Globalization Guru John Yunker Promotes Savvy Clients
Interview by Anna Schlegel
John Yunker is the founder of Byte Level Research (www.bytelevel.com), a consulting firm focused on Web globalization and wireless technologies. His firm has helped a wide range of companies improve their global websites, including John Deere, Intel, and Giorgio Armani. John is the author of the widely acclaimed book Beyond Borders:Web Globalization Strategies (Pearson, 2002). He can be reached at email@example.com.
What led you to work in the globalization industry?
JOHN YUNKER: About six years ago, while working for a startup translation firm, I began managing Web globalization projects. I soon realized that Web globalization was not only inevitable for most companies but a competitive advantage. I founded Byte Level Research in 2000 to focus specifically on this emerging field. We were the first firm to rate the quality of global Web sites across a number of metrics, establishing best practices along the way. Our ongoing goal is to help companies develop localized Web sites that are usable and effective in their target markets.
How did your business get off the ground?
Word of mouth has been essential to our success. The Web globalization industry is close knit; I find that past clients often refer us to new clients. The book, Beyond Borders, has also been a good source of contacts.
Did you learn different languages as you grew up?
I learned Spanish in high school and spent the subsequent years forgetting everything I learned. Now that I’m based in San Diego, I plan to dive back in. I’ve also had some basic training in Chinese and Arabic.
Do you work with translators directly?
I keep in close touch with a number of freelance translators and translation firms. I also help translators and firms improve their Web globalization skills. Byte Level also publishes The Savvy Client’s Guide to Translation Agencies, a resource designed to help companies make wise translation purchasing decisions.
What are a couple of “no-nos” in global Web navigation?
Using flags to denote languages and locating the “global gateway” at the bottom of the home page. In general, companies tend to underestimate the importance of navigation for non-English-speaking Web users, yet navigation can make all the difference when it comes to traffic. There is no single solution to global navigation. I advocate four overlapping techniques that include local domain names, splash pages, and permanent global gateways. A few good sites to check out include 3Com, Ikea, and E*TRADE. We have additional information on our website.
What do corporations understand about globalization?
Multinational corporations understand that they cannot afford to overlook emerging markets such as China, India, and Eastern Europe. Companies are investing heavily in establishing local offices or partnering with local companies to expand their presence and get up to speed in these markets. Companies are also doing a much better job these days of localizing products and promotions, although there is still room for improvement.
What do corporations not understand about globalization?

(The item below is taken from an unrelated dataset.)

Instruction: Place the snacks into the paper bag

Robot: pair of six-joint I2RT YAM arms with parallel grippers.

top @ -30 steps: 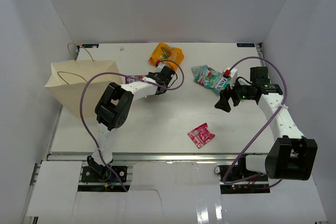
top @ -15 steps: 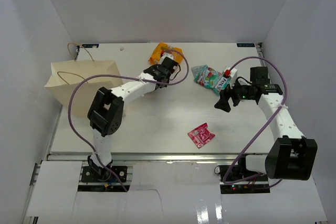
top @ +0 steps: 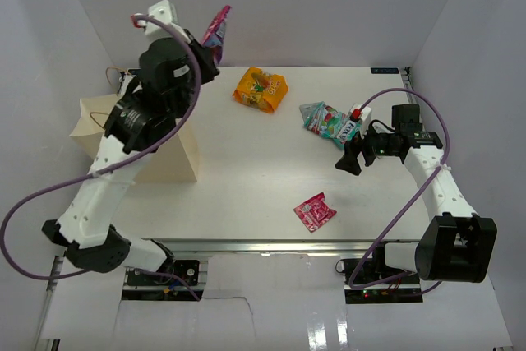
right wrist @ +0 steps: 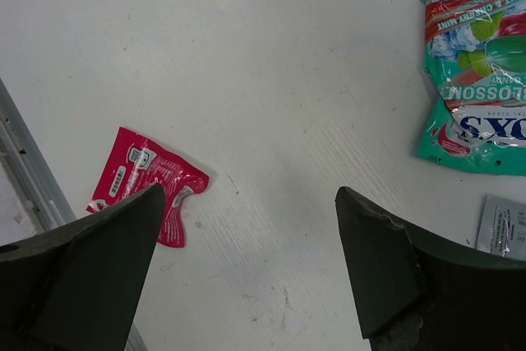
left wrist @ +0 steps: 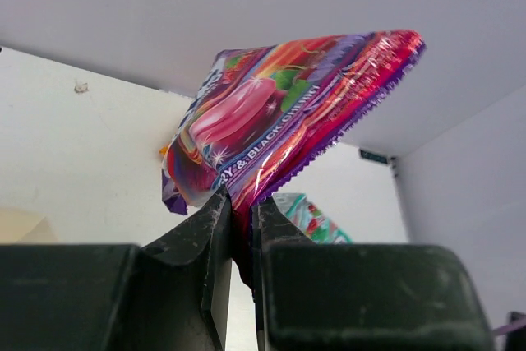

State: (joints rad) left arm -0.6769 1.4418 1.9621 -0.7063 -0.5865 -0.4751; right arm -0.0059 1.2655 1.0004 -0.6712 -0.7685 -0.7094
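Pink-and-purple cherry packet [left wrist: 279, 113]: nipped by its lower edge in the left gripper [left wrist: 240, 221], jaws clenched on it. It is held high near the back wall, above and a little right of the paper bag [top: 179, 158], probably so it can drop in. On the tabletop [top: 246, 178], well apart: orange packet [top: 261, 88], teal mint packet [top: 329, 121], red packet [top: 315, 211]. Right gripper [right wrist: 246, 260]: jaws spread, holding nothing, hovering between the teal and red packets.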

Companies typically underestimate the costs and complexity of Web globalization. In a recent survey I conducted, we discovered that most companies spend less than half of what they should on Web globalization. And the major reason for this comes down to viewing localization as a “nice-to-have” rather than “must-have” attribute of a website. This attitude is fading fast.
Centralization or decentralization; what do you recommend?
It really depends on the company, its management structure, and its goals. To save money and convey a consistent global image, companies need to centralize content and some controls. But local offices also need the flexibility to tailor their websites and promotions to their customers. In the end, it’s about striking the right balance and ensuring that this balance evolves as the company evolves.
Why do we have CEOs and CFOs but don’t have CGOs (Chief Globalization Officers)?
There is a sense in many companies that there are too many C-level positions already, so adding a new position is not a trivial task. I do believe that globalization is a C-level issue, but it doesn’t necessarily require a C-level position to match. In a sense, every officer should have globalization responsibilities and awareness. Companies that have created effective global websites, such as IBM, Ikea, and Dell, often do not have CGOs; they do, however, have CEOs who value the importance of truly global websites and invest accordingly.
Tell us what you are reading now about globalization.
I’m now making my way through “The Power of Language: A Natural History of Language” by John McWhorter. I’m also reading “Sea of Glory,” a book about the Charles Wilkes expedition, which charted over 1,500 miles of the Antarctic coast.